Exploring the Southern Lake District

Image Source: Vivienne Crow

With Windermere, England’s longest natural lake, as its glittering centrepiece, the South Lakes provides a gently rolling introduction to the Lake District National Park. Apart from the Coniston area, the hills here are generally lower than further north, the scenery altogether more sedate.

Kendal forms the southern gateway to the National Park, probably the most vibrant town in the whole of Cumbria. Many people rush through it on their way to the Lakeland honeypots, but it’s worth lingering a while here, enjoying the café-bar culture and visiting the museums, galleries and thriving arts centre. If you’re lucky, your visit might coincide with one of the many festivals hosted by the town every year, including the Kendal Mountain Festival in November and the Kendal Calling music festival, held every summer at the nearby Lowther Deer Park.

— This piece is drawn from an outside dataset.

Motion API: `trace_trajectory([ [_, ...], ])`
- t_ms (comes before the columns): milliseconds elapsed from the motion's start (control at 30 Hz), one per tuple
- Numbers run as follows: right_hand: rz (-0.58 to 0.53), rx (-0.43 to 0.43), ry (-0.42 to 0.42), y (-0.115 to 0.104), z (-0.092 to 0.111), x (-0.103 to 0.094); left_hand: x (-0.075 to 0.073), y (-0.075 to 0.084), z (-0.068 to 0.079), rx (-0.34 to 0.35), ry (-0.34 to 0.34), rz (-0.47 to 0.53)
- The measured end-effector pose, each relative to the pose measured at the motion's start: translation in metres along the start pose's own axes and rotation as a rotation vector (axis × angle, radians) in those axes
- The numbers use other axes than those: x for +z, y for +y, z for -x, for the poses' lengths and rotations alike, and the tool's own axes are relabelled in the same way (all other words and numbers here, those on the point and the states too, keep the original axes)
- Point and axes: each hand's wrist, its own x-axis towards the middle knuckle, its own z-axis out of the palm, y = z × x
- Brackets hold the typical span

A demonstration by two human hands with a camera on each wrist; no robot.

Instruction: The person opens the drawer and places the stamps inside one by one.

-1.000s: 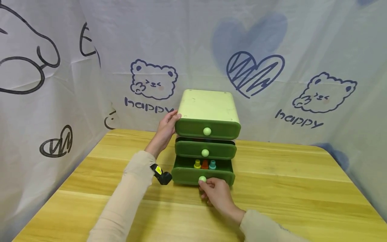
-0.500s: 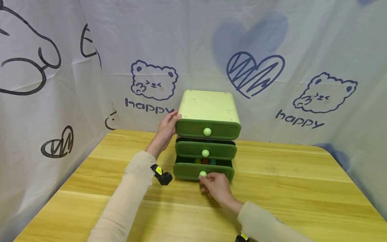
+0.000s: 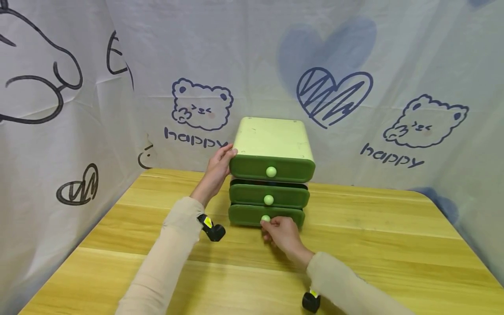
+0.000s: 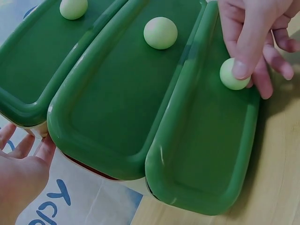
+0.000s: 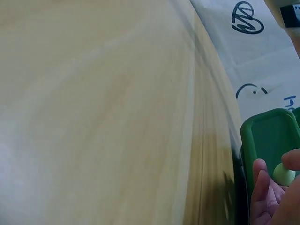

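Observation:
A small drawer cabinet (image 3: 271, 138) with a pale yellow-green top and three dark green drawer fronts stands on the table. My left hand (image 3: 218, 169) rests against its upper left side, fingers stretched along the wall in the left wrist view. With thumb and fingers my right hand (image 3: 284, 236) pinches the round pale green knob (image 4: 231, 75) of the bottom drawer (image 3: 242, 215). That drawer sits nearly flush under the middle drawer (image 3: 244, 195), which stands out slightly with a dark gap above it. The top drawer (image 3: 248, 168) is closed. Whatever lies inside the drawers is hidden.
The wooden table (image 3: 374, 245) extends to both sides and in front of the cabinet. A white printed cloth (image 3: 267, 57) hangs close behind it and along the sides. Black wrist cameras (image 3: 214, 231) are strapped at both sleeves.
My right hand has pushed the bottom drawer inward, away from me. The yellow, red and blue pieces seen inside it earlier are now out of sight. My left hand has stayed in place.

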Motion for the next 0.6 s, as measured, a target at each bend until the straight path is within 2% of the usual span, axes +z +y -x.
trace_trajectory([
  [367, -0.013, 0.016, 0.006, 0.000, -0.009, -0.001, 0.001, 0.001, 0.001, 0.010, -0.004, -0.001],
  [600, 0.051, -0.036, 0.010, 0.004, -0.013, -0.002, 0.002, 0.000, 0.001, 0.017, -0.005, 0.005],
])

Windermere is the big draw in the South Lakes, with the lakeside part of Bowness jam-packed with sightseers during the peak holiday season. And who can blame them? Take a stroll down by the Windermere Lake Cruises’ piers and you’ll be treated to a glorious view along the lake to the high Lakeland fells – a magnificent backdrop! Better still, hop on a boat or hire a stand-up paddle board and enjoy it all from the calm serenity of the water. Other popular attractions include Blackwell, the Arts and Crafts House; the Windermere Jetty boat museum; and, for younger visitors, the interactive displays in The World of Beatrix Potter.

Across the lake, there are the appealing villages of Hawkshead and the Sawreys, another place of pilgrimage for fans of the children’s author, farmer and conservationist Beatrix Potter. Her former home, Hill Top, looks pretty much as it did when she left it to the National Trust in 1943. This is also where you’ll find Grizedale, Lakeland’s single largest forest – a sprawling area of conifer plantations and mixed woodland that’s popular with serious, adrenaline-fuelled mountain bikers as well as families looking for an off-road cycling adventure.

Further west again, you come to another sparkling expanse of blue – Coniston Water. As on Windermere, cruises are available or you can hire a sailing dinghy from Coniston village and follow in the wake of Swallows and Amazons, the children’s adventure story set on and around the lake. The mountains that loom imperiously over its shores are a walkers’ paradise and include the popular Old Man of Coniston, easily reached in just a few hours from the village at its foot.